Au commencement de mai 1781, les matières explosibles étaient si bien accumulées aux entours de l’hôtel du contrôle général, qu’il ne fallait qu’un léger choc pour en déterminer l’éclat. Comme presque toujours en tel cas, ce fut un chétif instrument qui produisit ce choc et provoqua la catastrophe. Il faut conter cette affaire en détail, car l’importance du résultat rehausse la médiocrité des moyens[2].

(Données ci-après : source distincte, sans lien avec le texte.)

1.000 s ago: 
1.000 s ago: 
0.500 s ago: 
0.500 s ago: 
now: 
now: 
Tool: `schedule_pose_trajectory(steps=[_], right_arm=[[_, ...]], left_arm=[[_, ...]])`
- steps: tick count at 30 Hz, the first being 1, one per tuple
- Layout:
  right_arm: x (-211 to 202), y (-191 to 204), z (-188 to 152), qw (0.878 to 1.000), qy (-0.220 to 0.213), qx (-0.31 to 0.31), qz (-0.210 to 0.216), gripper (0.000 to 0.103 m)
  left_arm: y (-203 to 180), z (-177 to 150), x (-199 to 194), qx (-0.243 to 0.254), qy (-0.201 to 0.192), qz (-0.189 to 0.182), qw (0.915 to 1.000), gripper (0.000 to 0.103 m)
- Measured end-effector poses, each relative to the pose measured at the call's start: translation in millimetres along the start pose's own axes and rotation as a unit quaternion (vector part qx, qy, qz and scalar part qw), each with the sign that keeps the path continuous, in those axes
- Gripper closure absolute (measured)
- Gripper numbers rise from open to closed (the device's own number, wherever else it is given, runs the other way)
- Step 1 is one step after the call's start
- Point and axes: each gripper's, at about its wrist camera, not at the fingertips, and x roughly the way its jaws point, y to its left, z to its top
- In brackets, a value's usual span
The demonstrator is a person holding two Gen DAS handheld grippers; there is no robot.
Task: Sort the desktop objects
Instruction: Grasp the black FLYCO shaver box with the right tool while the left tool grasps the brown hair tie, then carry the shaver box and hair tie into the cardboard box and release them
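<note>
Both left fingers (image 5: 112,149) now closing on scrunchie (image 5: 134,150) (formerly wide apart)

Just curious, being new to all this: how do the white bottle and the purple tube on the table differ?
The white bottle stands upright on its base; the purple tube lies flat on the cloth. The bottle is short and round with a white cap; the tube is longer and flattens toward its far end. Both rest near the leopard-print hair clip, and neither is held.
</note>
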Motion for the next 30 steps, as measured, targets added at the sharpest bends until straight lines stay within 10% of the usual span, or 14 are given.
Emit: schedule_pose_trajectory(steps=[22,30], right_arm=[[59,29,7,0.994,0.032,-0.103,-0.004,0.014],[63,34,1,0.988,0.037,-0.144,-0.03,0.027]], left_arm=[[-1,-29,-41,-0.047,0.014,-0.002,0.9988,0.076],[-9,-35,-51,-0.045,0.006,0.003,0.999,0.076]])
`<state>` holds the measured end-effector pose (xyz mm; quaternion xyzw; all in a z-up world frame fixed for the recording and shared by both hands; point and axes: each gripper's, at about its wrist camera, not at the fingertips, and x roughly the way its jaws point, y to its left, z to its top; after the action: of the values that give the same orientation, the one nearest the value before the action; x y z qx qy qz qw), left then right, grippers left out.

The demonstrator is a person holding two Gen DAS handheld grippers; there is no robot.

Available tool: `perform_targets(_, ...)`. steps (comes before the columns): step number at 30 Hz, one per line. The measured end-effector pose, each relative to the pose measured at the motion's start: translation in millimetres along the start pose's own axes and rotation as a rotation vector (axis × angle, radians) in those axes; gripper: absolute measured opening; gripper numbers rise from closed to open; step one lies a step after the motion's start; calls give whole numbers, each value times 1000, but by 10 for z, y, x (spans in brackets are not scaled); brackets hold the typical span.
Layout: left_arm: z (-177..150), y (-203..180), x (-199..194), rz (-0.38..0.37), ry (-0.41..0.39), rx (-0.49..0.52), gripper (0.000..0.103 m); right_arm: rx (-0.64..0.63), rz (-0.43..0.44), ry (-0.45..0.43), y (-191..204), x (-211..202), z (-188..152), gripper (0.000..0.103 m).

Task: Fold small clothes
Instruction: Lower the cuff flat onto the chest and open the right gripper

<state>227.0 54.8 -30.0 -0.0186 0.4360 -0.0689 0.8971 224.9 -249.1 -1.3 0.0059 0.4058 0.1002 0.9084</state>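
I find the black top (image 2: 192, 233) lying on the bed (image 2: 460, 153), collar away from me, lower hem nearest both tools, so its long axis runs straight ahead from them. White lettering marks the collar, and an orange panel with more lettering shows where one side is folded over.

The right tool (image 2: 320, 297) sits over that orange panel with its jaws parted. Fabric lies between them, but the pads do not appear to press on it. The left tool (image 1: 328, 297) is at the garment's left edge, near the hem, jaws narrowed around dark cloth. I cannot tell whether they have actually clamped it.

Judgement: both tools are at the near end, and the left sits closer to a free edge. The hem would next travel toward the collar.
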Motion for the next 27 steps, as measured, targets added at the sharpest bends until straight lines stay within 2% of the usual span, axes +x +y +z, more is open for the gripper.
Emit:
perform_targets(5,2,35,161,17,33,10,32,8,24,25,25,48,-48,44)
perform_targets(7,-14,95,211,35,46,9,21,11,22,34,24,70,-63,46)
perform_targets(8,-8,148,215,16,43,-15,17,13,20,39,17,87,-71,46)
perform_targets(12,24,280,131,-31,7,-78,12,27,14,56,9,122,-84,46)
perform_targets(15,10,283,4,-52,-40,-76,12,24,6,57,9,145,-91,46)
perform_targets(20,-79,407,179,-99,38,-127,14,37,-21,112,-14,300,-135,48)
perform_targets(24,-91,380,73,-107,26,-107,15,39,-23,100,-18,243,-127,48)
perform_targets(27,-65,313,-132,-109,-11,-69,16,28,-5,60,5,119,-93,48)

Quelques semaines auparavant, un certain Radix de Sainte-Foix, qui portait le titre pompeux de « surintendant des finances et bâtimens de Mgr le Comte d’Artois, » ex-agent de l’abbé Terray tout comme le sieur Cromot, et pas plus recommandable que lui[3], avait eu un vif démêlé avec le directeur général des finances. Ce dernier, en effet, en étudiant « l’état des diverses pensions payées sur la cassette royale, » avait, non sans surprise, reconnu que ledit Sainte-Foix, ayant jadis obtenu de l’abbé Terray le remboursement intégral du capital d’une pension viagère de 8 000 livres, — accordée, au surplus, sans droit ni titre valable, — continuait comme devant à toucher sa pension ; d’où résultait, pour les quatre dernières années, un total de 32 000 livres extorquées au Trésor. Bien qu’indigné d’une pareille indélicatesse, Necker se bornait

  1. Journal de Hardy, 25 et 28 avril 1781. — La Correspondance secrète publiée par Lescure mentionne le même bruit, à la même date.
  2. Voyez le Journal de Hardy, les Mémoires secrets de Bachaumont. — Voyez aussi les Finances de l’Ancien régime, par Stourm.
  3. Le sieur Radix de Sainte-Foix, d’abord trésorier de la marine, avait obtenu les bonnes grâces du Comte d’Artois en le servant dans de basses galanteries. Plus tard, trois mois après la chute de Necker, il fut impliqué dans une affaire véreuse, décrété de prise de corps, obligé de s’enfuir à Londres. Quatre ans à près, en 1785, la protection du Comte d’Artois lui valut l’annulation de cette procédure et la permission de revenir à Paris. Il y étala un luxe tapageur, se promenant par les rues « dans un cabriolet doré, avec un jockey derrière, » de l’air « d’un triomphateur sur son char de victoire. » — Mémoires secrets de Bachaumont.